▸ **PROVIDED DATA**

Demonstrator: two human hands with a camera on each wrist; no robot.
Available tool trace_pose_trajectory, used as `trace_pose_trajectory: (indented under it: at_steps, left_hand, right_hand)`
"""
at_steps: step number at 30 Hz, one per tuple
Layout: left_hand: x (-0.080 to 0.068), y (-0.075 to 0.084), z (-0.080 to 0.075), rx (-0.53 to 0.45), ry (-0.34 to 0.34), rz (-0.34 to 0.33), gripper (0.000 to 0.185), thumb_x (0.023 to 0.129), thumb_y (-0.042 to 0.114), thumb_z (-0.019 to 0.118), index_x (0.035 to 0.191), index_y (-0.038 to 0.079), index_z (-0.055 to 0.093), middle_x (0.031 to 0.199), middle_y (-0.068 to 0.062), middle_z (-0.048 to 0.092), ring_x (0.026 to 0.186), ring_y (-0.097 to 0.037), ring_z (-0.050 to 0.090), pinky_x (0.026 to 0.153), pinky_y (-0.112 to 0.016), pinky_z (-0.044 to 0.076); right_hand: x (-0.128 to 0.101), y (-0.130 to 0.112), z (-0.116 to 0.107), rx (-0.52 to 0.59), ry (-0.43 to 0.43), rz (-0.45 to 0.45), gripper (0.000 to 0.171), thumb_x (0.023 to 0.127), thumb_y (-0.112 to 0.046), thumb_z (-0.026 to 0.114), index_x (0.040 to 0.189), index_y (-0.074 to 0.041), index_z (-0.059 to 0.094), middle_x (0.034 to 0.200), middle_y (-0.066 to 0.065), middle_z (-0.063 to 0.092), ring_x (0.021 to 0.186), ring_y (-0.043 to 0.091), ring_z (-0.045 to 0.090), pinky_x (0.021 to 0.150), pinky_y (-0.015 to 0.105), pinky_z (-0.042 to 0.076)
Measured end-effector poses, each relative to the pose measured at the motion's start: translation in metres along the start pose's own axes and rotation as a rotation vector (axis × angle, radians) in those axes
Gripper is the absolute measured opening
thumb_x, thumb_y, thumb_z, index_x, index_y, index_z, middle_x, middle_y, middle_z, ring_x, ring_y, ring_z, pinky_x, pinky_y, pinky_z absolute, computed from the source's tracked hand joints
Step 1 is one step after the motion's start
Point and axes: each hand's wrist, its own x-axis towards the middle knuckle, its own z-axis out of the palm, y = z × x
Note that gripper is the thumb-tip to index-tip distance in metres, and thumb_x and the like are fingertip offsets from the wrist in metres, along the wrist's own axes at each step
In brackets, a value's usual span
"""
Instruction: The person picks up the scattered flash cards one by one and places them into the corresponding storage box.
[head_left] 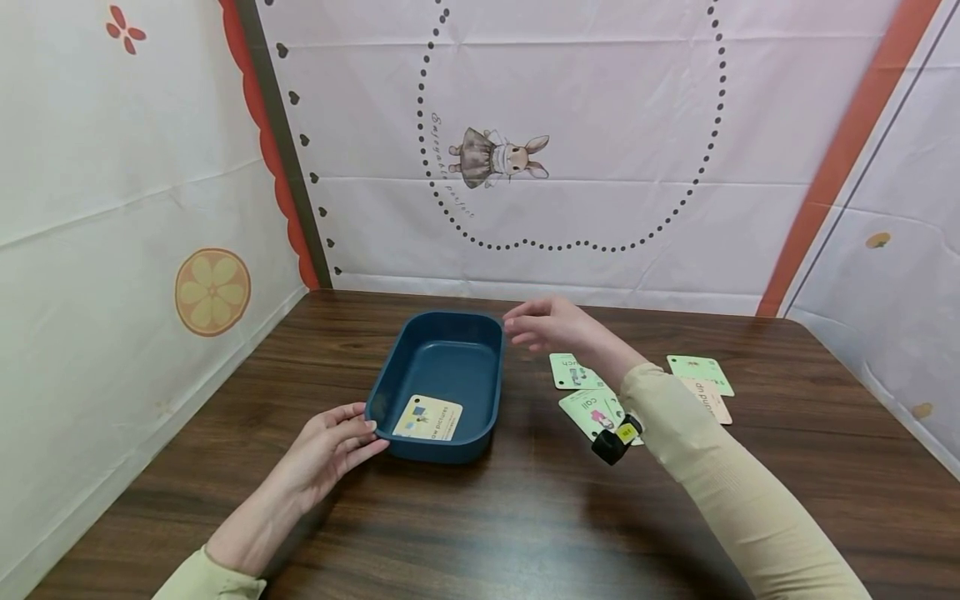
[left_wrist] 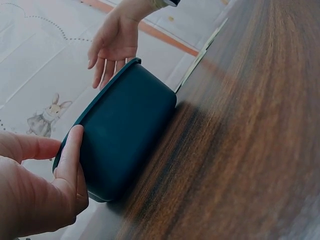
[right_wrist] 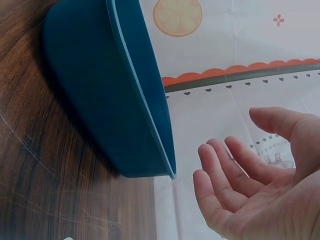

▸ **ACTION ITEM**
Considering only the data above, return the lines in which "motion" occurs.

▸ **TASK RESULT**
Measured end-effector poses, each relative to the pose measured at the motion's start: translation in metres along the start pose's own axes and rotation as a rotation vector (axis × angle, radians) in those axes
Step 1 is one step after the motion's start

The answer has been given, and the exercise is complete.